Sook-Hee (Tae-ri Kim) is hired to be the handmaiden of the beautiful but reclusive Lady Hideko (Min-hee Kim), a Japanese woman who has grown up in her uncle’s large manor in Korea. But Sook-Hee is actually working in tandem with con man Count Fujiwara (Jung-woo Ha), who is scheming to marry Hideko and abscond with her father’s vast fortune. Sook-Hee’s job is to help Hideko fall in love with Fujiwara, but the situation becomes even more complicated when Sook-Hee falls in love with Hideko. The Handmaiden is a spectacular return to Korean cinema after Park’s English-language debut Stoker. Adapting Sarah Waters’s novel Fingersmith, director Chan-wook Park has created an intricately designed puzzle box of a film that deftly combines period drama and erotic thriller. It’s also surprisingly funny and unafraid to be swooningly romantic, all shot through with Park’s trademark stylish direction. The cast is brilliant, and the costume and production design is stunningly gorgeous. In a career that has already included more than one certified classic, The Handmaiden stands out as one of Park’s best.

 

 

Swiss Army Man was destined to be spectacularly divisive, gleefully displaying its opening title card over the triumphant image of Hank (Paul Dano) riding corpse Manny (Daniel Radcliffe) like a jet ski propelled by his prodigious farts across the open sea. It’s a Sundance legend now, that opening bit sending audience members frantically running for the exits. And while on some level that’s totally understandable, it also means a lot of people have bailed on Swiss Army Man before even realizing what the film actually is: underneath all the fart, vomit, and boner jokes, there’s a touching but ultimately bleak meditation on father/son relationships and male friendship, as well as a savage satire of the kind of quirky “sensitive guy” indie movie Swiss Army Man feigns itself to be for a large part of its running time.

Of course, what makes the film such a surgically effective piece of satire is that it uses all the same tools as the films it critiques, and uses them in expert fashion.

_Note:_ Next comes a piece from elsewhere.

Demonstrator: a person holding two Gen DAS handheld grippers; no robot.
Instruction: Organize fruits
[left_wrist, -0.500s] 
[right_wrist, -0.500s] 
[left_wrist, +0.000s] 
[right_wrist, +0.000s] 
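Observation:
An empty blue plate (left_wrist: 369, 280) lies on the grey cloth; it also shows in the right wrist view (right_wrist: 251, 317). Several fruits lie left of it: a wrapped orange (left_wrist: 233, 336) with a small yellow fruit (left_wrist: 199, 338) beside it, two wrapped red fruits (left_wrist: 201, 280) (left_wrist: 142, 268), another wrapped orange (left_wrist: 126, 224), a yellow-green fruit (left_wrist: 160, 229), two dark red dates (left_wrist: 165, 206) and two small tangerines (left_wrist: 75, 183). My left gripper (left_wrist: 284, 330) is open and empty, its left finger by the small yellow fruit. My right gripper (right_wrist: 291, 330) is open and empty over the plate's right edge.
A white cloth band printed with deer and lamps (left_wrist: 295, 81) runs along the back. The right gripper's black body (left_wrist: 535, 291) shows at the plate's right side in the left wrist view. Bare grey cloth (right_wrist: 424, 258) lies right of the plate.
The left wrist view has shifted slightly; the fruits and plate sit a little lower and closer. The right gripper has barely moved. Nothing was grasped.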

Paul Dano starred in Little Miss Sunshine, the prototypical modern “quirky Sundance movie”; his casting here can not be coincidental. The acapella score by Andy Hull and Robert McDowell is twee and vibrant, and often partially performed by the characters in the action of the film. A large part of the story relies on Hank’s artistic abilities to craft elaborate life-size stage settings out of garbage he finds in the forest. The look and tone of the film, as well as the way Hank is written, codes him as what should be a “Manic Pixie Dream Guy,” which allows for filmmakers Daniels to illustrate the impossibility of the very concept. And yet the performances of Dano and Radcliffe are so earnest and committed, their respect and affection for each other so apparent, that it’s virtually impossible not to be charmed and touched by their friendship. This is a lot of plates for any film to keep spinning, but Swiss Army Man does it admirably before deploying the crashing of some of those plates to deliver a satirical nuclear payload right past your best defenses.

 

 

6. Moonlight (USA, dir. Barry Jenkins)

I’m not sure if I saw Moonlight under the best or worst possible circumstances, because I watched it early in the day on November 8th. I left the theater dazzled and a little giddy, then went home and watched as Donald Trump won the election for President of the United States of America. It was a dizzying drop from the high of watching this film to the plunge of despair as the polls came in from around the country. A friend of mine wrote a song about the impending end of campaign fatigue and I drunkenly slapped together a video for it, and then I stayed up late enough to confirm my worst fears about humanity and finally went to bed. I didn’t think about Moonlight for a while after that day, because there was a lot of other stuff to think about. I hit a point where I honestly wondered why I bother watching so many movies or writing about them. What good does any of that do in the world we now live in?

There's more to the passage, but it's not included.